Organizations need to thoroughly understand their value chain and organize their resources optimally based on it.
We analyze strategic and support processes, proposing the modification, implementation, or elimination of activities based on their contribution to the value chain.
Starting from the basic description of a job position, we adopt systems for its evaluation: we measure its importance and assign it a score or value that will allow its comparison with most market systems.
Once the evaluation process is completed, we also address the professional classification and level assignment of each position’s occupants. In this way, we link position and person to compensation policies.
If compensation is a scarce resource, its management should be governed considering criteria of internal equity and external competitiveness, but also of “return on investment” and added value.
We diagnose the state of compensation practices in companies and intervene by defining specific bands and positioning for groups and individuals. We help companies appropriately interpret salary studies and available information on salaries, and link it to aspects of talent attraction and retention.
We propose incentive and variable compensation systems linked to performance, and we try to ensure that companies’ compensation efforts reach employees in the most effective way.
Teamwork is not an option. Current organizations must not only consider an “intra-team” perspective, but also an “inter-team” one: learning to perceive other units as partners, as internal clients, or as part of the same value-adding chain, but never as rivals. And this work cannot be disconnected from the process perspective or from transversal organizations.
Sometimes, it is the Management Committee itself that needs greater cohesion. In these cases, we generate work and collaboration dynamics that include intervention in processes, but also mechanisms for personal change and group dynamics.
The processes of buying, merging, or acquiring companies often generate problems of identity and adoption of organizational values.
In a new company, resulting from two or three previous ones, the creation of a new culture always comes after the consolidation of accounts or the design of a shared logo. Previous cultures often resist disappearing: at Arza, we aim to help define new values, without forgetting to leverage the positive elements of each of the previous identities.
This analysis of organizational culture is incorporated de facto into each of our intervention proposals: we cannot think about professional careers, compensation, or management development without knowing the cultural identity of the companies.

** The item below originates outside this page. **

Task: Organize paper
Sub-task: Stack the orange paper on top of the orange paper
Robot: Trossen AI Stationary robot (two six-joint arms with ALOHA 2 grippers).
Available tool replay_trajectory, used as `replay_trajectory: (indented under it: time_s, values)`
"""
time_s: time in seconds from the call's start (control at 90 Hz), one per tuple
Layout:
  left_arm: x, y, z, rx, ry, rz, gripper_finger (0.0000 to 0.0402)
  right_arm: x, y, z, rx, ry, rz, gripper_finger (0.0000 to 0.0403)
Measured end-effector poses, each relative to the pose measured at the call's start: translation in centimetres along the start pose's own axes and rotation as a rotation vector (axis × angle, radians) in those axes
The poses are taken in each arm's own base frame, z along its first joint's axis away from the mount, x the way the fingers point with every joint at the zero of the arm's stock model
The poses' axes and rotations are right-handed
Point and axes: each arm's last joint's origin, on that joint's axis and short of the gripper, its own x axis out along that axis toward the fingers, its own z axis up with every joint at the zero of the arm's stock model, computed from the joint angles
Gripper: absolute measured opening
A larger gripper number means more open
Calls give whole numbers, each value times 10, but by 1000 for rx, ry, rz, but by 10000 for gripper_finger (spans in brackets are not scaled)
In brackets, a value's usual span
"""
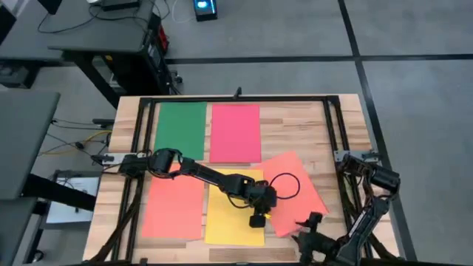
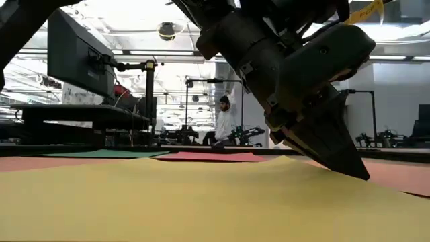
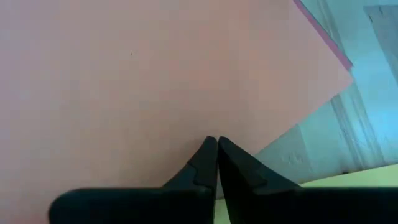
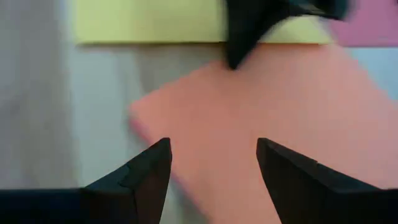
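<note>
Yellow sheet (image 1: 230,218) beneath left tool (image 1: 258,219), skewed orange sheet (image 1: 299,193) touching tool tips

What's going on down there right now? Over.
Left tool shut, tip down at the crooked orange sheet beside the yellow sheet. Right tool open, hovering at that sheet's near corner. Four sheets lie squared. Nothing in the way.

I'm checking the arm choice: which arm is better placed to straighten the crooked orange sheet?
Probably the left: its gripper, fingers shut, already meets the skewed orange sheet. The right gripper hovers open at its corner.
</note>
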Motion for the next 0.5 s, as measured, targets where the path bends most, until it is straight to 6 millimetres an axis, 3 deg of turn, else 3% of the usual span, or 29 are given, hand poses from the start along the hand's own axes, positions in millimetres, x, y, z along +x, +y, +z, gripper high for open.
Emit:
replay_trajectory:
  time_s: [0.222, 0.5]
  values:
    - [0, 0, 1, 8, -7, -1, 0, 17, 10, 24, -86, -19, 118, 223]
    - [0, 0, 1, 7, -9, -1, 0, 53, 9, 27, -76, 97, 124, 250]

Taking the temperature of organizations is a useful exercise to understand their needs. A well-designed climate study, using qualitative and quantitative methodologies, can detect latent or non-evident organizational problems.
We design ad hoc questionnaires but also have standard tools that allow benchmarking or comparison with other organizations. We define items and dimensions or factors to evaluate, but above all, we interpret and help generate action plans and climate improvement. We also use qualitative methods, such as focus groups and interviews, to conduct a complete diagnosis.
What is my potential for attraction – outside the company – and retention – within the organization? How is communication and information transmission structured in my company?
We know that rumors and informal communication within the company negatively affect the brand’s reputation and the ability to attract talent outside the company.
We help organizations implement healthy, multidirectional, open, respectful, and participative communication mechanisms. We offer support in managing participation committees, internal communication magazines, employee portals, intranets, and social communication networks, with a dual focus, internal and external.